Кассир взглянул на меня, и я смущенно улыбнулась. Это, казалось, немного смягчило его.
– Ну, хорошо, может, подыщем вам что-нибудь. Но вам придется сидеть в своем купе. Не ходите по вагону и не тревожьте пассажиров.
Холмс выпрямился и мрачно взглянул на него.
– Если они не будут беспокоить нас, мы тоже не будем. Сколько с нас?
Кассир пристыженно отвел глаза. Мы живописно вскарабкались на поезд с нашими сумками и свертками, и до конца поездки купе было в нашем распоряжении. Я вытащила материалы по делу, которые Холмс вручил мне для изучения, но усталость от долгой и напряженной работы под палящим солнцем дала о себе знать. Холмс разбудил меня уже в Бристоле, где мы сняли два номера в скромном отеле возле вокзала и проспали до утра.
Оставшаяся часть поездки до Кардиффа была не столь комфортабельной, как ее начало, и когда Холмс помог мне слезть с поезда, мои отекшие ноги подогнулись под тяжестью сумок. Когда я смогла идти, он нагнулся ко мне и негромко произнес:
– Теперь, Рассел, мы посмотрим, на что ты способна. Встреча с Симпсонами назначена на двенадцать в кабинете старшего инспектора Коннора. Мысль о том, чтобы попасть туда через главный вход, не очень хороша, поэтому нужно, чтобы нас арестовали. Только аккуратно, Рассел.
Он подхватил две самые маленькие сумки и поспешил вперед, оставив меня с другими четырьмя. Я последовала за ним к выходу мимо констебля, наблюдавшего за толпой и, конечно, за нами. У двери образовалась давка, и Холмс внезапно резко остановился, чтобы не налететь на ребенка. Я врезалась в него и уронила сверток, и не успела я его поднять, как множество ног принялись пинать мой багаж, и прежде всего ноги, обутые в живописные цыганские ботинки.

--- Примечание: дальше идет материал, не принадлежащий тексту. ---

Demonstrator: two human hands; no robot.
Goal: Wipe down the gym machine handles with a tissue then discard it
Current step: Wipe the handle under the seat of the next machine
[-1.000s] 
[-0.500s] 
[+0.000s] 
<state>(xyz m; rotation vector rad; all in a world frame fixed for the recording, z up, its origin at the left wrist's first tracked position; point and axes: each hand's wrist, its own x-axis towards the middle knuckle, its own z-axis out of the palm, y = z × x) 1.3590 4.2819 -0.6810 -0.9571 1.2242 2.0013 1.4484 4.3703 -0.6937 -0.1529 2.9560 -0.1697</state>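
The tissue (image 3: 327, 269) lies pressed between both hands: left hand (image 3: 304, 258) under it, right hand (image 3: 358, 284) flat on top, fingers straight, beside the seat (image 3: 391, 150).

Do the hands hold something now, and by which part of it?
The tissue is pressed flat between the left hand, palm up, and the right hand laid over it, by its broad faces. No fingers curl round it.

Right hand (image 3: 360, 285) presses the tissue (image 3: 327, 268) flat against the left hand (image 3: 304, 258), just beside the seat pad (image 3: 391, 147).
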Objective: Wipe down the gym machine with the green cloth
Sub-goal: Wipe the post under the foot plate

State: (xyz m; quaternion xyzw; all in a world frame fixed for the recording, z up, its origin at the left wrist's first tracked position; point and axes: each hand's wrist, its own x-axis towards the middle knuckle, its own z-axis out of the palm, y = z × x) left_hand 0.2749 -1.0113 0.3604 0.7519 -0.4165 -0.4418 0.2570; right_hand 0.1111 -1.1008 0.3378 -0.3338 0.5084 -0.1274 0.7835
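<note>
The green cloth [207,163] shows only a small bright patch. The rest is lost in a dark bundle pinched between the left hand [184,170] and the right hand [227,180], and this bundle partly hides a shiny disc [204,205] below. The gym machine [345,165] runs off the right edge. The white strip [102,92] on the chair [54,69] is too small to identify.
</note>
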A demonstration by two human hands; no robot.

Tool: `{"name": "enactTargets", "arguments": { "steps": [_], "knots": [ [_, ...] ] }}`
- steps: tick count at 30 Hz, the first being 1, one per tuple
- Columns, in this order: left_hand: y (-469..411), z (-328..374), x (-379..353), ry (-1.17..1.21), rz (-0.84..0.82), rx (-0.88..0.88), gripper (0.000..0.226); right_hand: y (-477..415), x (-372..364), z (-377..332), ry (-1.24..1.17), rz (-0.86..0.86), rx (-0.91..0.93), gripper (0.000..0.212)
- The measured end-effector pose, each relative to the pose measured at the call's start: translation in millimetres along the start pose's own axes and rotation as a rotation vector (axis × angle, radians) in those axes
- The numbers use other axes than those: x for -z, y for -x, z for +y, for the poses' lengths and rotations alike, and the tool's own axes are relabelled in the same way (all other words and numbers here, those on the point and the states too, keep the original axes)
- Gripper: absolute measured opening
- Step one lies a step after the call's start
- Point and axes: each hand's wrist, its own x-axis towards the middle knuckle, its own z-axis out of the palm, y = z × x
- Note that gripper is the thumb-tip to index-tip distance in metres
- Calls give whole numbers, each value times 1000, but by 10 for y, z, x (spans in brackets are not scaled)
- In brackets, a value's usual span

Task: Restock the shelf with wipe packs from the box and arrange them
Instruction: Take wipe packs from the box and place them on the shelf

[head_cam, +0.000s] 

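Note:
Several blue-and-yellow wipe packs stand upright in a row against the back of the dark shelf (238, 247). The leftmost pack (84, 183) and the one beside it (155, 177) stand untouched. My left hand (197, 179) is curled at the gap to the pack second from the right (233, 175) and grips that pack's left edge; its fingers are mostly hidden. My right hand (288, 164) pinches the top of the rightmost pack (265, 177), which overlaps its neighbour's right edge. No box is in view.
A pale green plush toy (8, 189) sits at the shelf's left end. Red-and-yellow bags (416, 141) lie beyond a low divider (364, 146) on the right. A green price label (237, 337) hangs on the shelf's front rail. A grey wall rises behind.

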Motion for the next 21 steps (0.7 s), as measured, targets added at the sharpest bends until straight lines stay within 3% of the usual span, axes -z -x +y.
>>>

Продираясь сквозь локти и плечи, я бросилась за свертком и, когда наконец догнала его и нагнулась, чтобы подобрать, что-то налетело на меня сзади и отбросило к стене, где я запуталась в куче юбок и сумок. Голос над моей головой прорычал:
– А, черт возьми, ты что, не в состоянии удержать сумки? Мне надо было взять твоего брата, он хоть стоять может нормально. – Тяжелая рука схватила меня за плечо и встряхнула так, что я отлетела в сторону и оказалась среди элегантно одетых молодых людей. Руки в перчатках подхватили меня, и движение в дверях прекратилось вообще.
– Чертова девчонка, да ты еще хуже своей матери, бросаешься в объятия незнакомых мужчин. А ну-ка иди сюда и собери свое барахло, – проорал он, выдернул меня из рук моих спасителей и швырнул к сумкам. Слезы выступили у меня на глазах после удара о стенку. Несколько робких голосов раздалось в мою защиту, но никто даже не пошевелился, чтобы остановить моего «папашу».
– Но, пап, они всего лишь хотели мне помочь...
Я увидела его стремительно приближавшуюся руку и попыталась увернуться, но не успела. Опять отлетев к стене, я вскрикнула, когда его нога ударила по чемодану, стоявшему рядом со мной.